▶ TASK TO CARRY OUT
In the entries that follow, find the line containing "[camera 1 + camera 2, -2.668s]" and the line containing "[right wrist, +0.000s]", then copy exactly everything from the first through the second except the pictures.

▶ STUDY MATERIAL
★ ★ ★ ★ ★ ★ ★

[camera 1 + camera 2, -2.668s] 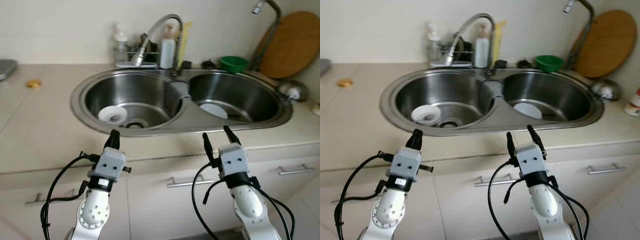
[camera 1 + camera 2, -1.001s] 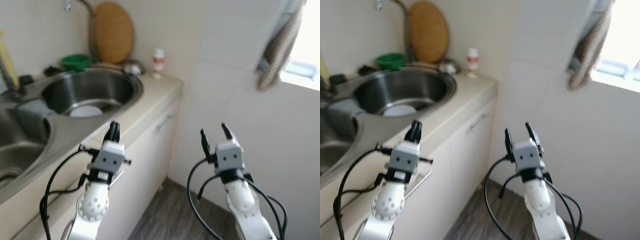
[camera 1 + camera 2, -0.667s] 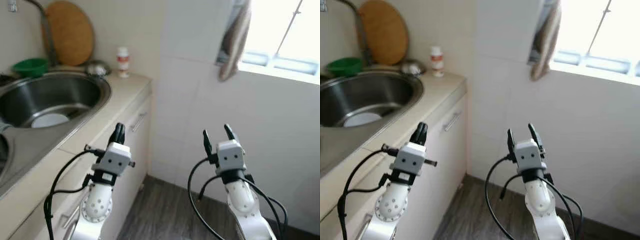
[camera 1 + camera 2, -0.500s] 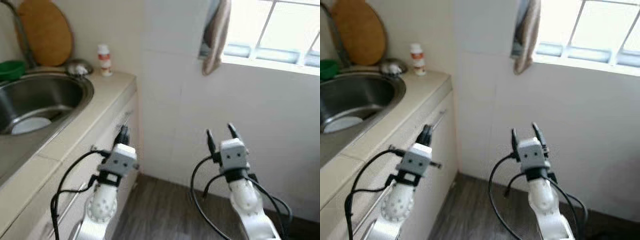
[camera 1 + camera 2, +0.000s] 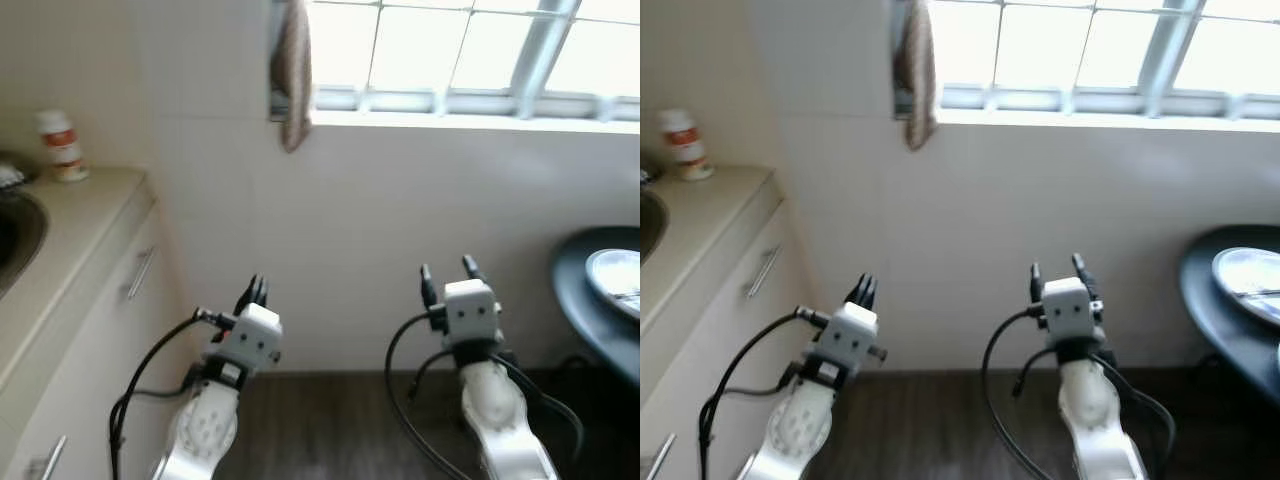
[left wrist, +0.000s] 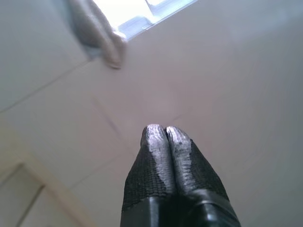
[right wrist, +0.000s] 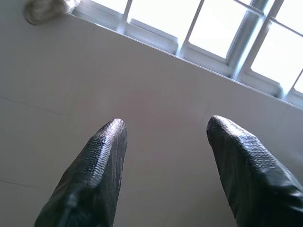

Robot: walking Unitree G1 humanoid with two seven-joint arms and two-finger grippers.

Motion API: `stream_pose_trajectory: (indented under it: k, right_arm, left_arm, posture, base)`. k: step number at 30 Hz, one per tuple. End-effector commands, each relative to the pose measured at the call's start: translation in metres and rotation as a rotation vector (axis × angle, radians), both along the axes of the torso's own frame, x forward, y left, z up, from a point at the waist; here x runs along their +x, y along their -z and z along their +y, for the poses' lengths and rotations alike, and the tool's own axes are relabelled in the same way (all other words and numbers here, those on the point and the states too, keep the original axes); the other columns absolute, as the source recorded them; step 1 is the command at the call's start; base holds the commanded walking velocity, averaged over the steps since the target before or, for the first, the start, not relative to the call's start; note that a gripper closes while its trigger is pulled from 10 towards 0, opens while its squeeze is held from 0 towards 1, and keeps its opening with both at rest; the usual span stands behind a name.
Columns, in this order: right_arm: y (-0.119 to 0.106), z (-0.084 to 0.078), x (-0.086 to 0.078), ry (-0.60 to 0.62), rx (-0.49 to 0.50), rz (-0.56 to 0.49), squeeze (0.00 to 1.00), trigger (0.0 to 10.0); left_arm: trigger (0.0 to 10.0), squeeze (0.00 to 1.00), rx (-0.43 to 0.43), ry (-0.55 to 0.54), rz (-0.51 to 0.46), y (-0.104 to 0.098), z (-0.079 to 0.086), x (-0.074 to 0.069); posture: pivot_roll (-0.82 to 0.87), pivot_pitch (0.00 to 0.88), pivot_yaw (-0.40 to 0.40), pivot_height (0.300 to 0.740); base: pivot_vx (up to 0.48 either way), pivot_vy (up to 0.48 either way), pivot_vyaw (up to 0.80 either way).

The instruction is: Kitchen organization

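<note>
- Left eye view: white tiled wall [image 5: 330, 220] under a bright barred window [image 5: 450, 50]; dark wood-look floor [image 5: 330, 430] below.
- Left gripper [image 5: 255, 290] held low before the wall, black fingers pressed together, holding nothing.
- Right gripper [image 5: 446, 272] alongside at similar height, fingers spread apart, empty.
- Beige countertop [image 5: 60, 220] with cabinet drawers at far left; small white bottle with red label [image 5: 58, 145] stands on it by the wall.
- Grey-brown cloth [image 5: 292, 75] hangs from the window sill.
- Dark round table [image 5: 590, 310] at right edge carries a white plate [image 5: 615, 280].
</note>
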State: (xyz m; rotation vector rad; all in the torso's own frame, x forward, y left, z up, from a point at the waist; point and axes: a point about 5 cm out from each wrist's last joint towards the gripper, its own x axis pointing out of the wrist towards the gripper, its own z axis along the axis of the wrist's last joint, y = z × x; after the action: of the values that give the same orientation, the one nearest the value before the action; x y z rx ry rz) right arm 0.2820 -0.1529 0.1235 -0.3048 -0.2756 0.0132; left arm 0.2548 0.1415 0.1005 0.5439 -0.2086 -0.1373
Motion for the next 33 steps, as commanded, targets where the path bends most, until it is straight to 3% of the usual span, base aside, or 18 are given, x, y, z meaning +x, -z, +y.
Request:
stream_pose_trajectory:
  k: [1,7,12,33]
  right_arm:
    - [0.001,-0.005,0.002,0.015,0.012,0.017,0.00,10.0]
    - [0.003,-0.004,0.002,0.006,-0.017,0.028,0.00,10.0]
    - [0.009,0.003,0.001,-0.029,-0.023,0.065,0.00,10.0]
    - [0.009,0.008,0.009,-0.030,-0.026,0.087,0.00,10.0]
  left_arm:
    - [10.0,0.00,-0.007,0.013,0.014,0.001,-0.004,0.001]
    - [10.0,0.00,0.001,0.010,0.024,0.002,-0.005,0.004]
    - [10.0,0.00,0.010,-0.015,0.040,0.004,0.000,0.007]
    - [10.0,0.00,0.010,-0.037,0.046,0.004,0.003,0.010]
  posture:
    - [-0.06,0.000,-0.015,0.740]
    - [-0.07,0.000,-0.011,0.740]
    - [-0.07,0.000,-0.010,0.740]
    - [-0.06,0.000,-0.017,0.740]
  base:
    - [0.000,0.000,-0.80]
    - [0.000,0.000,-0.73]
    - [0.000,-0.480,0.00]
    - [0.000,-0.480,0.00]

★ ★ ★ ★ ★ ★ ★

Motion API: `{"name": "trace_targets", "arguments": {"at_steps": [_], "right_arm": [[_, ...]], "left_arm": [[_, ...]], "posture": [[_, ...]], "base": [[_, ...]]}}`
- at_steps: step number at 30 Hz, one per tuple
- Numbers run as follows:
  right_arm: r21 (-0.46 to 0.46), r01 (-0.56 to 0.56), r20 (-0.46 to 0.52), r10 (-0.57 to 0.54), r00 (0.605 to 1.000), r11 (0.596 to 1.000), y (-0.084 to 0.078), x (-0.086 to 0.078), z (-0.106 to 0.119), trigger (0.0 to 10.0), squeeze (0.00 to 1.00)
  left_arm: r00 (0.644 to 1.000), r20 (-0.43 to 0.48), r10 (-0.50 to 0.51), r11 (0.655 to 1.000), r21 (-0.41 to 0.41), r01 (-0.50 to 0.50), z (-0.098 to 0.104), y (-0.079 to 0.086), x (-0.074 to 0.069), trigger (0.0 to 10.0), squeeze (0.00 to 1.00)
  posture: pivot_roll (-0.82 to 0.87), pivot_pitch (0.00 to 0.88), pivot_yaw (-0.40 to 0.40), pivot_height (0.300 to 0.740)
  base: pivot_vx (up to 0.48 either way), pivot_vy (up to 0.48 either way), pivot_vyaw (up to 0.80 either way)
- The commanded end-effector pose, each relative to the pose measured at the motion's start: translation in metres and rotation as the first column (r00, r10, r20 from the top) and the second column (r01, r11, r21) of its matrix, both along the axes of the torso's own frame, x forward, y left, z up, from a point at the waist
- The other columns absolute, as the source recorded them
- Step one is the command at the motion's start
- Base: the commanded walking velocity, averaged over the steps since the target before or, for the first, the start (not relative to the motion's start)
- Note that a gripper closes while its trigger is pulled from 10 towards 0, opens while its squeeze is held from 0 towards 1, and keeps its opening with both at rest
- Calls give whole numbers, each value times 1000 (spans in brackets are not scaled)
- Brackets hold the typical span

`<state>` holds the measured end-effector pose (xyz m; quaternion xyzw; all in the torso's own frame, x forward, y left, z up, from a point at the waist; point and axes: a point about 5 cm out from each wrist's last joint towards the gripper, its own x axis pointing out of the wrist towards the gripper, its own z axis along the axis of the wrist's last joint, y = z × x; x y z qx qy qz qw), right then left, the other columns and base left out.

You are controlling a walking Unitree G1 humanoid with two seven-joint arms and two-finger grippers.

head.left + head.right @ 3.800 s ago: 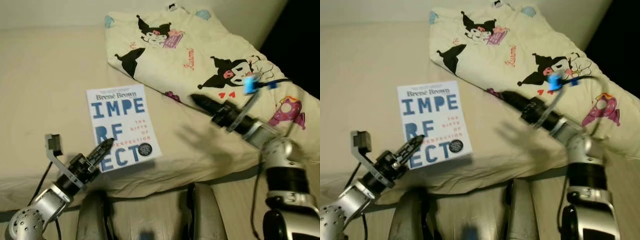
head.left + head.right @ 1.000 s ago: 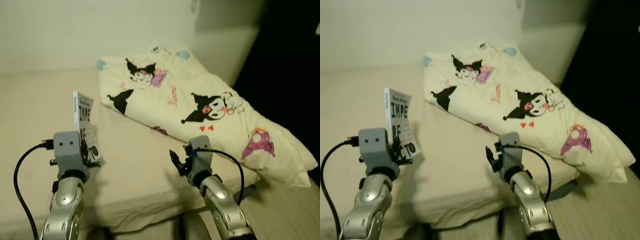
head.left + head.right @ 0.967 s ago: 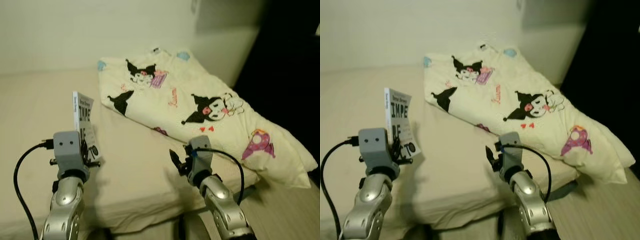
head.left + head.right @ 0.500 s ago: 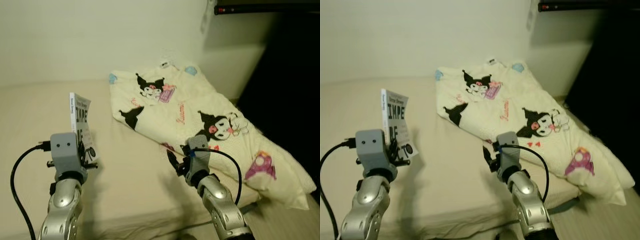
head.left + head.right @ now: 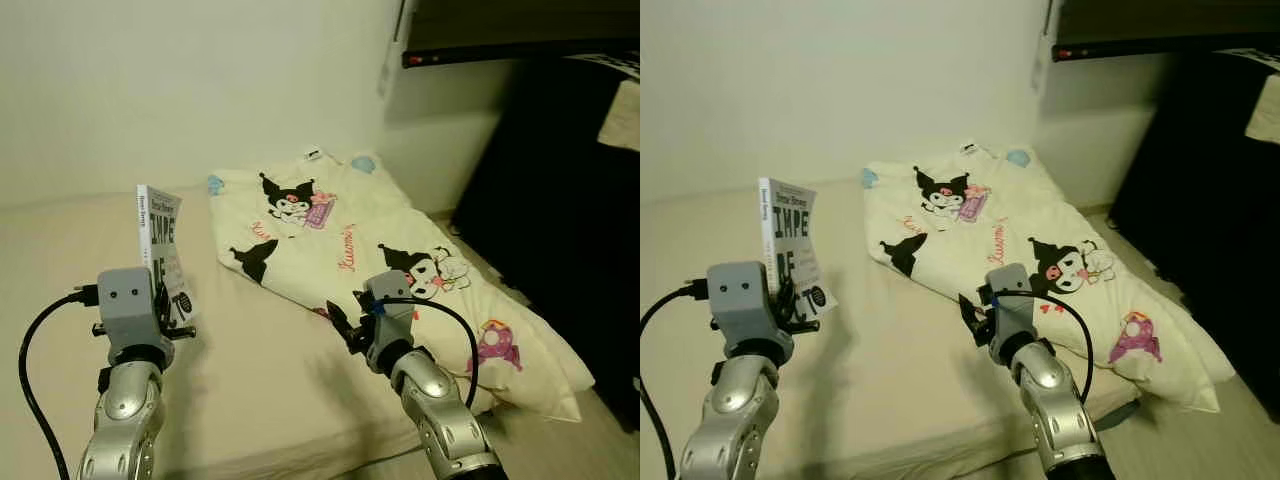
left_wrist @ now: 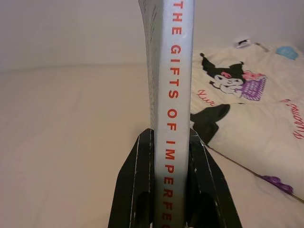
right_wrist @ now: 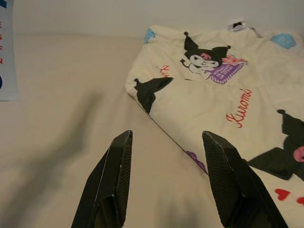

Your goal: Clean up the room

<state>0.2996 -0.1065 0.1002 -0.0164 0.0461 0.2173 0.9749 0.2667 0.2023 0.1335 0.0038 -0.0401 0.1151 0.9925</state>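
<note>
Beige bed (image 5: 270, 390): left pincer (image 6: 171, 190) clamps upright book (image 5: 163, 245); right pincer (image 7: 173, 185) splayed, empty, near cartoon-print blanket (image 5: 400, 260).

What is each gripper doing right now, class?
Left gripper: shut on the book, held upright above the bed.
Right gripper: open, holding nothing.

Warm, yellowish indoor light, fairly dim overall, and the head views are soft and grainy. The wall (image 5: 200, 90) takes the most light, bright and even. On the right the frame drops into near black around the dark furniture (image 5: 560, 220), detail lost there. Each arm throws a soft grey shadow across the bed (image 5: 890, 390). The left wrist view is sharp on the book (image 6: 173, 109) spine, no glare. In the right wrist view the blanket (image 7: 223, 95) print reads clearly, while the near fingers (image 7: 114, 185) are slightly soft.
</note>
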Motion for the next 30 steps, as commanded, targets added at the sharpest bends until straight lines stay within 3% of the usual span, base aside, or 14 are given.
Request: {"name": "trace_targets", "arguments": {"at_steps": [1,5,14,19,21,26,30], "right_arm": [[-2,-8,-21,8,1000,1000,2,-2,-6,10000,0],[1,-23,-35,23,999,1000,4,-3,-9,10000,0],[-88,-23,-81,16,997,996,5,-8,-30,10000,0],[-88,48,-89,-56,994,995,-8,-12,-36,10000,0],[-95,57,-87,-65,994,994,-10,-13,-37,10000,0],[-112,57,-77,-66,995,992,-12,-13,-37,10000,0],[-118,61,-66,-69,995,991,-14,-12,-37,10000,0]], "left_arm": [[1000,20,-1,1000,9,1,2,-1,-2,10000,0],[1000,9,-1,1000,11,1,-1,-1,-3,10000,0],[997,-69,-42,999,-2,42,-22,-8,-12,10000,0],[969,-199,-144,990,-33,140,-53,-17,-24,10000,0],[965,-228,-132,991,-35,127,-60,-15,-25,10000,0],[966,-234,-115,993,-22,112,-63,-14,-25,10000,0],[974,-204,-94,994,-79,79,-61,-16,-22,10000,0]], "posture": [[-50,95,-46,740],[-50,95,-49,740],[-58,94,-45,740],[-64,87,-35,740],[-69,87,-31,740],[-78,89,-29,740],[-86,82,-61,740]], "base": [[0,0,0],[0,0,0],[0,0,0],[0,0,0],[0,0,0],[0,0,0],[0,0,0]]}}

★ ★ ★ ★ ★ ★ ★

▶ OUTPUT BELOW
[camera 1 + camera 2, -2.668s] 
[camera 1 + camera 2, -1.001s] 
[camera 1 + camera 2, -0.667s] 
[camera 1 + camera 2, -0.500s] 
[camera 1 + camera 2, +0.000s] 
[left wrist, +0.000s] 
[right wrist, +0.000s] 

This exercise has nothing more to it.